**DIRECTIONS**
Among the lines below, copy exactly those from the one with "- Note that" through the one with "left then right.", counting both ends.

**MATERIAL FOR THIS TASK**
#####
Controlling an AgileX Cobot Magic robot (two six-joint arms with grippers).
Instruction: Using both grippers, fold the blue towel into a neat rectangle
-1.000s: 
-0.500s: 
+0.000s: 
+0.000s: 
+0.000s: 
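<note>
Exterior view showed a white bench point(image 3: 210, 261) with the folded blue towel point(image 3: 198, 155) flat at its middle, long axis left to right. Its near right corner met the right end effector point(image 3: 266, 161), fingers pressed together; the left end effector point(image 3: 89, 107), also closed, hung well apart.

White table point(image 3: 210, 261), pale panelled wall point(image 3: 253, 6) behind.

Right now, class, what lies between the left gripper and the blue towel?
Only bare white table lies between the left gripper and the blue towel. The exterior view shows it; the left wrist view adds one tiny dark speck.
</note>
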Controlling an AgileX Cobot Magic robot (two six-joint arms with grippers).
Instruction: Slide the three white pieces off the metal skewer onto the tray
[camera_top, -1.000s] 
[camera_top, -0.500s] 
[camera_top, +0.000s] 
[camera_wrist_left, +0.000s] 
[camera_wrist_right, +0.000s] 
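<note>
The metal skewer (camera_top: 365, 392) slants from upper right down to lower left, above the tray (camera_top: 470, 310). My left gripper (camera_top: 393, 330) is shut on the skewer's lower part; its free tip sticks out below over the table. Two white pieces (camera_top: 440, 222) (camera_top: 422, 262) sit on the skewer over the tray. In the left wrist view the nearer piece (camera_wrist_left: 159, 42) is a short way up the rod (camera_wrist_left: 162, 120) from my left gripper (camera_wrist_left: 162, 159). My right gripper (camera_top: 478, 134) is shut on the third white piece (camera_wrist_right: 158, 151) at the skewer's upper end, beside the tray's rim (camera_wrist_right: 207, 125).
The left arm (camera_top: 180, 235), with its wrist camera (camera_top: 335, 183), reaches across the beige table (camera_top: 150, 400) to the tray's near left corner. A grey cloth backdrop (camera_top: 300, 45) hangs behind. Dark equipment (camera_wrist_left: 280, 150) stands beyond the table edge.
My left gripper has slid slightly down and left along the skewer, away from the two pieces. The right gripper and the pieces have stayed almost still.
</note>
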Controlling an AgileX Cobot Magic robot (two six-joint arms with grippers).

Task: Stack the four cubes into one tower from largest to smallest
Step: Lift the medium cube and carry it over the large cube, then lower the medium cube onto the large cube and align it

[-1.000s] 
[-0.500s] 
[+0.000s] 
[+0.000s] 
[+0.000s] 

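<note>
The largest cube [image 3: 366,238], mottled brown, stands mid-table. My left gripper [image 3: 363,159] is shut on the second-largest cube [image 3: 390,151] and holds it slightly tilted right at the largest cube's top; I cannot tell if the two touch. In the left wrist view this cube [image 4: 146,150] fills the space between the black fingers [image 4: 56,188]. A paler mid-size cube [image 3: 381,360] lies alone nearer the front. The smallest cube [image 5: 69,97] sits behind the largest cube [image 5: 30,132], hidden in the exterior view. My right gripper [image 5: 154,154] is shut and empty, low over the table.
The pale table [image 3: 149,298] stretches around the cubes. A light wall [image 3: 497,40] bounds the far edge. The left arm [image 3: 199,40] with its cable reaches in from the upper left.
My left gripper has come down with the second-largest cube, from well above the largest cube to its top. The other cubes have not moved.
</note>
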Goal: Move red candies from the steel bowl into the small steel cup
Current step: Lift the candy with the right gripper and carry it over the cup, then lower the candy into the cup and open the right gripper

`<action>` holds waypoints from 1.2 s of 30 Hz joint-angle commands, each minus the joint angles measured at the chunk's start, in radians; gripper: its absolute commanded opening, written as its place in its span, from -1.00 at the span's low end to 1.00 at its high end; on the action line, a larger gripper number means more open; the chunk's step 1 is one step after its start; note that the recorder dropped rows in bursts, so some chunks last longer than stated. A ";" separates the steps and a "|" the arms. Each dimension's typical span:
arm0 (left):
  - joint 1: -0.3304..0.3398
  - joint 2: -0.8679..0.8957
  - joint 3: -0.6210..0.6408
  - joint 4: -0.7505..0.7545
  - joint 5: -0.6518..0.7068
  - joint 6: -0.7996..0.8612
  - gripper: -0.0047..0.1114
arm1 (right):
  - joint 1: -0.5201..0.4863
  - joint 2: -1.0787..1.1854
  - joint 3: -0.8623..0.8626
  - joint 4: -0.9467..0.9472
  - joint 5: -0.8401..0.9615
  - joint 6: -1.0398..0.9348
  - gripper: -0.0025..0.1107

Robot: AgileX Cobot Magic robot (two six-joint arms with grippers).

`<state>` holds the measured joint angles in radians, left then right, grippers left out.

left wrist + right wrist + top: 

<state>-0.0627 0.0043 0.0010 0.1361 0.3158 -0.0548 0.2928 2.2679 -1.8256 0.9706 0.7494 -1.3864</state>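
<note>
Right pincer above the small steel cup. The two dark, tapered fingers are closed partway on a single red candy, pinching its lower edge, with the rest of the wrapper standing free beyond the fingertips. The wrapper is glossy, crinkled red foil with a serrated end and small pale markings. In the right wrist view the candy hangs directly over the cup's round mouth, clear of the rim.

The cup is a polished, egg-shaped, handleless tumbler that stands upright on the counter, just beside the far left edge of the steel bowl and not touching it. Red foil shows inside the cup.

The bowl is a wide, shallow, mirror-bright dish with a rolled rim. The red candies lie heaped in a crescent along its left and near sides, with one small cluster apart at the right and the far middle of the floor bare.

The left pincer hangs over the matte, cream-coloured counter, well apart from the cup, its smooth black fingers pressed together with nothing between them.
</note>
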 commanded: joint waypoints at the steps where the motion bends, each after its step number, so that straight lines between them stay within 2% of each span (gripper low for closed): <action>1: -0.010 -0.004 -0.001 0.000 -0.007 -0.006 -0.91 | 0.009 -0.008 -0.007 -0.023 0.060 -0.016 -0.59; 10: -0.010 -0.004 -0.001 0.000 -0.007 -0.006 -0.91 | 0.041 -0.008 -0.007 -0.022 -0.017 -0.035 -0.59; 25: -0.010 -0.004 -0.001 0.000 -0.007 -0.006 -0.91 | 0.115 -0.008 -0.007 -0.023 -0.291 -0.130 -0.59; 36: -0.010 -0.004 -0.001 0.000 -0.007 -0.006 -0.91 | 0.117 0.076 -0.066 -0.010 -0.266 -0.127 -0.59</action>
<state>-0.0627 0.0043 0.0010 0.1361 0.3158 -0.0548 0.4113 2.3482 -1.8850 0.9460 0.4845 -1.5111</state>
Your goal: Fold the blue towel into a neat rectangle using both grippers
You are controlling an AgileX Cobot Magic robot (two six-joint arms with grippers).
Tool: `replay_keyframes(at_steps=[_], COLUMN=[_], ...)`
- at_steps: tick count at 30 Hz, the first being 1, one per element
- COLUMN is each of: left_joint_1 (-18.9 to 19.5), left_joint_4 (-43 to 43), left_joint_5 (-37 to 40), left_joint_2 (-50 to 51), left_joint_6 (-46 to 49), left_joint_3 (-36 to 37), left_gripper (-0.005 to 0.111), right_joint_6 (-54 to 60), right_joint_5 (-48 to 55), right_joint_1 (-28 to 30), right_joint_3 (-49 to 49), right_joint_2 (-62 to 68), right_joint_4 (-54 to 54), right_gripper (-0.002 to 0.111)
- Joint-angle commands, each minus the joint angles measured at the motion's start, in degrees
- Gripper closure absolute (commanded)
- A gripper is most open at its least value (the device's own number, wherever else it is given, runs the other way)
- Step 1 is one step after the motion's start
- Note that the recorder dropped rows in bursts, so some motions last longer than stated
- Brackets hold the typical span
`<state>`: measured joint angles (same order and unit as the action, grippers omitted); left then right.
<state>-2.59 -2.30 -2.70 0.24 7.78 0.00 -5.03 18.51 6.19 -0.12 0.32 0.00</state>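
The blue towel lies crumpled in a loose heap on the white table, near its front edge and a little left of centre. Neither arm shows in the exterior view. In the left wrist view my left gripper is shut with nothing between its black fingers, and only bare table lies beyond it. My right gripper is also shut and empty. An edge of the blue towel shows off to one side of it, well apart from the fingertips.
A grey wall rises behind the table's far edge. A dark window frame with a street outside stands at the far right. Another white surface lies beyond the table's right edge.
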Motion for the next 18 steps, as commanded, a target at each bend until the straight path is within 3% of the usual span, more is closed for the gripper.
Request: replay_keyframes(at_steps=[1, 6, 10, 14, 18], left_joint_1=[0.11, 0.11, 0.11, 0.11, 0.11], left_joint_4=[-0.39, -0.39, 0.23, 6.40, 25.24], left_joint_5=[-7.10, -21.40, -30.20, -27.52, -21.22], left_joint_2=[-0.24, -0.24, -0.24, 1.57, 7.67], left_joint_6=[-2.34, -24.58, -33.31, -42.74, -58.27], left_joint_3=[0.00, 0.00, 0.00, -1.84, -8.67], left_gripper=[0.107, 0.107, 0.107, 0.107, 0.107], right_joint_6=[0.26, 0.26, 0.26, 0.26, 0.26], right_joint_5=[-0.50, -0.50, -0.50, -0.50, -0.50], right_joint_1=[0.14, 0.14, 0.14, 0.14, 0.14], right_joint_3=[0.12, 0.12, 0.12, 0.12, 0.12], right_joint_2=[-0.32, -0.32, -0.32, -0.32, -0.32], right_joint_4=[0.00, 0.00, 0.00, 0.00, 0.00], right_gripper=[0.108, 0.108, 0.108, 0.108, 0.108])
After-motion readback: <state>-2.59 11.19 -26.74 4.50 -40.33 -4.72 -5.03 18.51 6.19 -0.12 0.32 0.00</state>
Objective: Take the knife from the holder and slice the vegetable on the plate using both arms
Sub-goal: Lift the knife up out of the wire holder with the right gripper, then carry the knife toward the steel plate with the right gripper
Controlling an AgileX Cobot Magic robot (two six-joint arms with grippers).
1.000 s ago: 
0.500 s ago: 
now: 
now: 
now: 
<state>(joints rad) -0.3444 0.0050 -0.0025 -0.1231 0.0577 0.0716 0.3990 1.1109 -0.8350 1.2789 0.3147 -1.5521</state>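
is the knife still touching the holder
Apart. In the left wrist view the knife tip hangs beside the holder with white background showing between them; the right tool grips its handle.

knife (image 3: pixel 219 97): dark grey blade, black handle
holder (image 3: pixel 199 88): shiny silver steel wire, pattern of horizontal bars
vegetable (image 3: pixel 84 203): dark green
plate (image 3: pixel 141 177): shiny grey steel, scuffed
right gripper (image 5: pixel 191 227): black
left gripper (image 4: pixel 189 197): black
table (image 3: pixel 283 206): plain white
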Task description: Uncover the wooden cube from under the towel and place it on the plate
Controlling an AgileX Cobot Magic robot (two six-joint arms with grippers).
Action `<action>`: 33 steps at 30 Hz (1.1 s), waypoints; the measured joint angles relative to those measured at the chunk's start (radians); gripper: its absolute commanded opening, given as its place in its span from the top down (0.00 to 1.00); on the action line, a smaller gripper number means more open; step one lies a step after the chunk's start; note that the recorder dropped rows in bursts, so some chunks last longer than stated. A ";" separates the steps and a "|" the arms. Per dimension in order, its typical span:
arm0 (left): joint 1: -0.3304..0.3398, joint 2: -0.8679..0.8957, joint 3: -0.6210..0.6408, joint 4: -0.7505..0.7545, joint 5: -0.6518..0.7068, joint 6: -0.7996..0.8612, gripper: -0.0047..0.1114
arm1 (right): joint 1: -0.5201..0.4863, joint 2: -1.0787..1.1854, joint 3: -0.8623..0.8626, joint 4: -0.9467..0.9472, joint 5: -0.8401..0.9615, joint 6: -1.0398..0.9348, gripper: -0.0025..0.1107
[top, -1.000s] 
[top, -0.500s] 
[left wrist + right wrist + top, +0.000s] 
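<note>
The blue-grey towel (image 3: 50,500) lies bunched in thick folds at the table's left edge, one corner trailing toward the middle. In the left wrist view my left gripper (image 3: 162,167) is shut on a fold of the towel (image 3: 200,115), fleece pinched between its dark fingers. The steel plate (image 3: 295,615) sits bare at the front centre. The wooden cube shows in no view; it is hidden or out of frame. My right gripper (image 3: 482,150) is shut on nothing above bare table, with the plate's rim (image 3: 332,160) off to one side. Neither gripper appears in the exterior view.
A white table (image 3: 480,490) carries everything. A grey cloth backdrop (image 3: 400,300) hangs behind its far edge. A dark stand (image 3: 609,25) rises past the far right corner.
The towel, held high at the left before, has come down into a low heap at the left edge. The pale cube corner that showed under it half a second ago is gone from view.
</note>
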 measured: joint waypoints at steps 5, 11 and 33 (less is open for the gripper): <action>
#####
**SOLUTION FOR THIS TASK**
- Note that the recorder dropped rows in bursts, so some motions last longer than stated
- Brackets hold the typical span
`<state>`: measured joint angles (same order and unit as the action, grippers omitted); left then right.

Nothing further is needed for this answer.